First, the children generally do not get to pick where they want to live. Sometime if the children are of suitable age and discretion, the desires of the children can be one of the factors considered, but it is not controlling.
Second, with mom dead, unless there is something really wrong with the father, the children are going to have to go live with him, if he wants them. Basically, you are in the position of being a third party asking for custody if you want to keep the children with you. That would mean going into court and proving the father was unfit.
In WA, when one legal parent dies, the surviving legal parent is the only person with parental rights to the children unless the court finds or has found the surviving legal parent to be an unfit parent.
If the father has been getting "30% visitation", he likely has not been nor will be found to be an unfit parent. Legally, he can just come over and take the child to his home.
Children are not properties. So, what the mother provides in her will has no bearing what happens to the child.
In WA, until the child is 18 or otherwise emancipated, the child is subject to the legal control of the legal parent. Where the child wants to live is irrelevant if the parent does not want the child to be there.

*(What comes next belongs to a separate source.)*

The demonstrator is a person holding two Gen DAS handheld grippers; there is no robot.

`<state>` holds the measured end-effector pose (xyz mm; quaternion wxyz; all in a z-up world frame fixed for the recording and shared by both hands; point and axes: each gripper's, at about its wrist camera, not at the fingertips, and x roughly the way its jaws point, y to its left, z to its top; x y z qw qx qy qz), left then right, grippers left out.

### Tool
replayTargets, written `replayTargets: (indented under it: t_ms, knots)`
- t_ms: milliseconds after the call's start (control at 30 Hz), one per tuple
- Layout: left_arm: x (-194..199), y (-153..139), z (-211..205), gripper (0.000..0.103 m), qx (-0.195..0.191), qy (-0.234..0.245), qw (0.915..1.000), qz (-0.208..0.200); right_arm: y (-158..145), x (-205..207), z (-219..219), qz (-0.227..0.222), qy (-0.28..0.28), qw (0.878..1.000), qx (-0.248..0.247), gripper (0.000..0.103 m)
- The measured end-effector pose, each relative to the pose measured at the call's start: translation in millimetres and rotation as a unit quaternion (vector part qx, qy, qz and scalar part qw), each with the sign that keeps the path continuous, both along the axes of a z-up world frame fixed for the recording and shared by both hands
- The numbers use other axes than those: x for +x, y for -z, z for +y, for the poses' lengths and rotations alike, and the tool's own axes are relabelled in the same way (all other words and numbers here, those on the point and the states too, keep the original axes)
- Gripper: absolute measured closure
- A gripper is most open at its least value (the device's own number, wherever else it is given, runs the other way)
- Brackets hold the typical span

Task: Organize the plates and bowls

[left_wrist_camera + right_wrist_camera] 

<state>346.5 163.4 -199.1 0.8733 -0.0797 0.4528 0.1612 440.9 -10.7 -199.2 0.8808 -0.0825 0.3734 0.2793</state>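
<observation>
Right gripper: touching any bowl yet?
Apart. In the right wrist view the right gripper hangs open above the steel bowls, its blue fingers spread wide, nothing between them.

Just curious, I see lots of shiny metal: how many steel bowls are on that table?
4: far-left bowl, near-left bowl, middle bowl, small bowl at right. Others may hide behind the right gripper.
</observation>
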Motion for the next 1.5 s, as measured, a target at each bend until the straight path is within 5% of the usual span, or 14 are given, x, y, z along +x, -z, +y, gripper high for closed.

The stepparent may possibly convince the court to place the children with the stepparent. However, the proceeding likely will be very difficult for the stepparent.
You can have the IRS determines who should claim the children as tax dependents. If the father files first, you would not be able to electronically file your tax return. However, you can submit a paper return. If you or the father does not withdraw the claims, the IRS will determine who should be able to claim the children.
The children may be eligible for Social Security benefits based on the mother's earning history. The children may be eligible for other benefits.
You should review the specific facts with your attorney to find out your legal options.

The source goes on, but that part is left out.